§ Try it: What lines in the records below mention "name"? List them all.

§ Supplied data:

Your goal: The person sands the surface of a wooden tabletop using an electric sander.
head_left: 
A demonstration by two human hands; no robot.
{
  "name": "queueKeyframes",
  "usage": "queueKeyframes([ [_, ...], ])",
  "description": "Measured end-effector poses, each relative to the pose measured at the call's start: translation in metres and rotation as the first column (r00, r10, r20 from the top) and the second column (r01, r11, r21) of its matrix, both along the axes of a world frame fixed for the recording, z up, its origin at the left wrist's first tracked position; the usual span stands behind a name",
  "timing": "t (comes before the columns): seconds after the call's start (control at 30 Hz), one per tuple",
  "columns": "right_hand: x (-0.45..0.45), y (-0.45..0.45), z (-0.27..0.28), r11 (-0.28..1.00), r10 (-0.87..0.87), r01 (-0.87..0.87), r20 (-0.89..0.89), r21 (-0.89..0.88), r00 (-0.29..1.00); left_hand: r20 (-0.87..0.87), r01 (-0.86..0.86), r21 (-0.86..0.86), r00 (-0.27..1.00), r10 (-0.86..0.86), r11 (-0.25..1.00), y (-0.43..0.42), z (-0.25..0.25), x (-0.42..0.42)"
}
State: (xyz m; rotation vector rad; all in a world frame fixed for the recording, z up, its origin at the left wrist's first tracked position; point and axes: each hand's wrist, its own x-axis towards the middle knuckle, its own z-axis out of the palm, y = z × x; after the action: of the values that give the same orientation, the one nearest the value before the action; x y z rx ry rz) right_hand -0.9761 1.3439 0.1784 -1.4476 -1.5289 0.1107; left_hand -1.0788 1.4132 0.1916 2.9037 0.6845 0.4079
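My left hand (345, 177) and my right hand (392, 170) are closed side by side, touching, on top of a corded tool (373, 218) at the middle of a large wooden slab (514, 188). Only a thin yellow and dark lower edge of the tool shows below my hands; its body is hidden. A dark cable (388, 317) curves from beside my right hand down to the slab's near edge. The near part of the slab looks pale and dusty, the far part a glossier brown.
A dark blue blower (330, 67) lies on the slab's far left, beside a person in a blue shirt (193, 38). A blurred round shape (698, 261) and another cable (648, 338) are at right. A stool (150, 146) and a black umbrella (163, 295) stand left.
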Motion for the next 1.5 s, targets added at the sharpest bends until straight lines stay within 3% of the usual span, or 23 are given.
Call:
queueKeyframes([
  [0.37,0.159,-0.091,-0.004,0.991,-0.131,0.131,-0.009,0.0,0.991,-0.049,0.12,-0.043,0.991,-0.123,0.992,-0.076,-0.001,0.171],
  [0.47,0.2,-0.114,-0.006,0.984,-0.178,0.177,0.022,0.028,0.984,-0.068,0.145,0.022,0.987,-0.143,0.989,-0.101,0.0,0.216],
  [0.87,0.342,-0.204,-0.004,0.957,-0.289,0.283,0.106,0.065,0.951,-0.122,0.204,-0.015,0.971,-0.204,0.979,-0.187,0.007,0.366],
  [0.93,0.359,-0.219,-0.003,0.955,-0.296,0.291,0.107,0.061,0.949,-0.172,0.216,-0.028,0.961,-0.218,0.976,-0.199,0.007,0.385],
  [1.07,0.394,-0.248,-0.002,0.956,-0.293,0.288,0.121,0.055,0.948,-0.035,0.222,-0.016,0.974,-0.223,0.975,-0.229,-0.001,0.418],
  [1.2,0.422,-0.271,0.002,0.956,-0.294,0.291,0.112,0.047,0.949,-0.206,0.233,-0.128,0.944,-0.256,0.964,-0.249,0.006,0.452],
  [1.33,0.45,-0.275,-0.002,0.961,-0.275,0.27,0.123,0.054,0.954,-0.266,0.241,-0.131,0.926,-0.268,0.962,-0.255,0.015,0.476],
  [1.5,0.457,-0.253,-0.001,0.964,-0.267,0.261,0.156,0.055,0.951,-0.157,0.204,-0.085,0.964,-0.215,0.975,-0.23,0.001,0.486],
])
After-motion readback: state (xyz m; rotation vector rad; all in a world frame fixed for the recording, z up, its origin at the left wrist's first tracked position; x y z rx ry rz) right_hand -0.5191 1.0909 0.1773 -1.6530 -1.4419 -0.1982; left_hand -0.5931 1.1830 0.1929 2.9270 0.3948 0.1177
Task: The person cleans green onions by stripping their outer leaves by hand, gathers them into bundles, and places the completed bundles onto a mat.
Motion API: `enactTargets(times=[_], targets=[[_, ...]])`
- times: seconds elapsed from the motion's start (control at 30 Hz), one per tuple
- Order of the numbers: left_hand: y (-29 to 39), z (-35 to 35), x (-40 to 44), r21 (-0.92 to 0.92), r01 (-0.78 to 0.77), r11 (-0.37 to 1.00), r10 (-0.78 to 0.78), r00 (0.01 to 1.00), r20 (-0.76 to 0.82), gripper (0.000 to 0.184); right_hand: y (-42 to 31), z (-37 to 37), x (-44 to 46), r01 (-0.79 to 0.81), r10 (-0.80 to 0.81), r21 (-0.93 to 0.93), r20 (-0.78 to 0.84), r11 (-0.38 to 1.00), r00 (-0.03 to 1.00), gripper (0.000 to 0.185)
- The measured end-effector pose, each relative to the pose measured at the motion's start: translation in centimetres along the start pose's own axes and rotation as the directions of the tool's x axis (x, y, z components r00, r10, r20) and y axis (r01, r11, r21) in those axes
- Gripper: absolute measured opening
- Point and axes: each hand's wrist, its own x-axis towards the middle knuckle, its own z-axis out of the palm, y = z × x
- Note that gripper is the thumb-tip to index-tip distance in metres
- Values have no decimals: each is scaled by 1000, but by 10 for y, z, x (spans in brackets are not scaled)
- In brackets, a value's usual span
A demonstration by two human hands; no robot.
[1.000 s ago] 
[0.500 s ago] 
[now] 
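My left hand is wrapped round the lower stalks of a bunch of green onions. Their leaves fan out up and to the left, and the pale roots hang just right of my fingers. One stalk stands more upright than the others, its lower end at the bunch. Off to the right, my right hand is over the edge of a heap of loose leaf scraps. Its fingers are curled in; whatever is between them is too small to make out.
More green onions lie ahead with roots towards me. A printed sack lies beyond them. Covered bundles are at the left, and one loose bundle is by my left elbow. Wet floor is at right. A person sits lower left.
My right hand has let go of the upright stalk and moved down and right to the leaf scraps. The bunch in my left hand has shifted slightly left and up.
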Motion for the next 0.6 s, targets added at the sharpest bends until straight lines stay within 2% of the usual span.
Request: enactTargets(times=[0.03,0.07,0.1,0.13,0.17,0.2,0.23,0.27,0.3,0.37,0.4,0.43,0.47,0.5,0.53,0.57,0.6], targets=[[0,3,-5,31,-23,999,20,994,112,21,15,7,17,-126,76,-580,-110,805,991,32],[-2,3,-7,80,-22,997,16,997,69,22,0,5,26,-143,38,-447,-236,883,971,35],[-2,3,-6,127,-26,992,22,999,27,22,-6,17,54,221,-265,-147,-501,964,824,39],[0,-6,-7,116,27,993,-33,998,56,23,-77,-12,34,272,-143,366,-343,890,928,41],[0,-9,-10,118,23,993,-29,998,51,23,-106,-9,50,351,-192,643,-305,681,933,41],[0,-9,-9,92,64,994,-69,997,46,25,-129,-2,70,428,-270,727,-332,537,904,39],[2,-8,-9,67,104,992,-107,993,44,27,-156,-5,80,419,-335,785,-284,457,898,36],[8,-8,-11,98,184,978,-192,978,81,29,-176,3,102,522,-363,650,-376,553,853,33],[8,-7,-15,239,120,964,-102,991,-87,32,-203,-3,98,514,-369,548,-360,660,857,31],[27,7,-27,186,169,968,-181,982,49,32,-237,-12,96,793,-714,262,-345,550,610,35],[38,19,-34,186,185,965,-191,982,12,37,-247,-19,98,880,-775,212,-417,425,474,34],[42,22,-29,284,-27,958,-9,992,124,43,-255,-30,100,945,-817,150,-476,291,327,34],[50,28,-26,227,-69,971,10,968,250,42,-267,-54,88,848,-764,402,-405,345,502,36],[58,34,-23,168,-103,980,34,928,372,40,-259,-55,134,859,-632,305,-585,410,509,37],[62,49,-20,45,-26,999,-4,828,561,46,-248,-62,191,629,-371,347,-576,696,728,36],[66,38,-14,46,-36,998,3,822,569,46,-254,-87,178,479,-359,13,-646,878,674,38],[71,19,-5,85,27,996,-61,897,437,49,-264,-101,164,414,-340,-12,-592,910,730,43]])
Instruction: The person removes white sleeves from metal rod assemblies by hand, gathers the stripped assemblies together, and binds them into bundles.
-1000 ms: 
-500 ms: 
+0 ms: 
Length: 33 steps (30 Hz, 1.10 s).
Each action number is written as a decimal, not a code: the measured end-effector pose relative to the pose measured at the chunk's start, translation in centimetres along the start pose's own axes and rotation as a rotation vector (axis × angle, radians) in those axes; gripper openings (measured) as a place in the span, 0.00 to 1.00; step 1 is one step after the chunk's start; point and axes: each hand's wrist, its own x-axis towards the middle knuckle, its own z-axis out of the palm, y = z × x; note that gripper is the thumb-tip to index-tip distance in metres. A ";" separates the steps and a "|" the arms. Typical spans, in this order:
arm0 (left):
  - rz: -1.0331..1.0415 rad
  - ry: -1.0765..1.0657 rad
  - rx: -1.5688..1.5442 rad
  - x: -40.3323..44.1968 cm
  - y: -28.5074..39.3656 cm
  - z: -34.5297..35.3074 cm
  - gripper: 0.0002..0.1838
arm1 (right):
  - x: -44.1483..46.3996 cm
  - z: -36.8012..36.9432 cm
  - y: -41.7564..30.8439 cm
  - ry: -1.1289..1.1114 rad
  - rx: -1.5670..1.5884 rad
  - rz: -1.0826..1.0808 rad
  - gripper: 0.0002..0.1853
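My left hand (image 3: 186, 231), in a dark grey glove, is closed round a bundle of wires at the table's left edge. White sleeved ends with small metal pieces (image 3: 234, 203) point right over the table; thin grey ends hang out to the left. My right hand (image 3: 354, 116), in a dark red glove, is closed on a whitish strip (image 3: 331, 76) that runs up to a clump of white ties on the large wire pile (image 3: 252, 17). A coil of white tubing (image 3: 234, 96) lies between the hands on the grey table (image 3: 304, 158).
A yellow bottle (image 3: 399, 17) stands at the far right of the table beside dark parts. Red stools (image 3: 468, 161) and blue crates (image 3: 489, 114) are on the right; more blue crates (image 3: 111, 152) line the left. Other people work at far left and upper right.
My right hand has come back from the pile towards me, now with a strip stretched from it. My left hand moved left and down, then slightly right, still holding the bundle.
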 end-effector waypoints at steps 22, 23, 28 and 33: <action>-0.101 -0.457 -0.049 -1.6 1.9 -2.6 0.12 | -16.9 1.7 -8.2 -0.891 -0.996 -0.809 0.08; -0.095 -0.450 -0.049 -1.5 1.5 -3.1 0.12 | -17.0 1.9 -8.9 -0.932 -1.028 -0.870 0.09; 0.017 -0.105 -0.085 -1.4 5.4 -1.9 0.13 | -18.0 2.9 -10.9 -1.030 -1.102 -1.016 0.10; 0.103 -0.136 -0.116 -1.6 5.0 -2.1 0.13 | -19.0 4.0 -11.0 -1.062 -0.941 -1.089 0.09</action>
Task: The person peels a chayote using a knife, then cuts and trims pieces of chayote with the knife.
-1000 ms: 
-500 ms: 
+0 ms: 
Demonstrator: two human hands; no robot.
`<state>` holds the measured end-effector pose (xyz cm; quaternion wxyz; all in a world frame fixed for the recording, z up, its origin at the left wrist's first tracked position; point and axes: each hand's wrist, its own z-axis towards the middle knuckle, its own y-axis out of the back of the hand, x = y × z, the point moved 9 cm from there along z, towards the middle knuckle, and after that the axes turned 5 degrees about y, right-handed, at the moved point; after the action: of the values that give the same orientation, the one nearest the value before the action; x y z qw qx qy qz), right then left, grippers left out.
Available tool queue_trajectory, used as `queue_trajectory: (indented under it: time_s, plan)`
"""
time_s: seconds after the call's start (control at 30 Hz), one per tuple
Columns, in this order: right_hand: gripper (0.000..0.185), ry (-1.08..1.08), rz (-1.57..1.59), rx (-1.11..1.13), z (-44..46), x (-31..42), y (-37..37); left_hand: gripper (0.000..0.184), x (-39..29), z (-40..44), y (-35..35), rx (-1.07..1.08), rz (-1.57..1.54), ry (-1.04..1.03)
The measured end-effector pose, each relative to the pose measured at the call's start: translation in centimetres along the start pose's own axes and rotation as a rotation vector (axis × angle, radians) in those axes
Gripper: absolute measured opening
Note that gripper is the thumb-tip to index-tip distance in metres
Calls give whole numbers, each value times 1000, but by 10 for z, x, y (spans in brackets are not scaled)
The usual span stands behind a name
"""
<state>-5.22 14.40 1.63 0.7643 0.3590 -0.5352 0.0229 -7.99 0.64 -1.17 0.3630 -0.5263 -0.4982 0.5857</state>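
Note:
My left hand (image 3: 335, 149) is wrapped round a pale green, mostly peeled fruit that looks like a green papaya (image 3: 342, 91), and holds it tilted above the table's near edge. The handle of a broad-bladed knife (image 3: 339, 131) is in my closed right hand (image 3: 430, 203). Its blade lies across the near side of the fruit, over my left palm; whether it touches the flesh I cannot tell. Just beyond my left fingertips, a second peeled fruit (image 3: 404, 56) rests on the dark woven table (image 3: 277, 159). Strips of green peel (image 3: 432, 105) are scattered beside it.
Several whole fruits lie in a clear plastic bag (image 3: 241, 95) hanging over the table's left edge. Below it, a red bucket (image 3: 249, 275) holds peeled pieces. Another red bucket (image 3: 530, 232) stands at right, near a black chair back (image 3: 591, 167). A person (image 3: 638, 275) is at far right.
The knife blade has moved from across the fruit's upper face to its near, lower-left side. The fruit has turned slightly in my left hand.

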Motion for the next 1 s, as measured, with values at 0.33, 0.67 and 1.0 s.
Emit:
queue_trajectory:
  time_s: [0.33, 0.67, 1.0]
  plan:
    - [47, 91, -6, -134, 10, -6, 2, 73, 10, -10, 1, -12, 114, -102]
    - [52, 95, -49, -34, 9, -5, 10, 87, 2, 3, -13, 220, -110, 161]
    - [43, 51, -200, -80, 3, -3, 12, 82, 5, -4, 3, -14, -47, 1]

§ Response:
  "name": "queueKeyframes",
  "description": "Measured end-effector poses, each relative to the pose measured at the call's start: translation in metres and rotation as the first column (r00, r10, r20 from the top) and the second column (r01, r11, r21) of its matrix, both along the axes of a world frame fixed for the recording, z up, its origin at the left wrist's first tracked position; the usual span stands behind a name",
The usual span stands behind a name

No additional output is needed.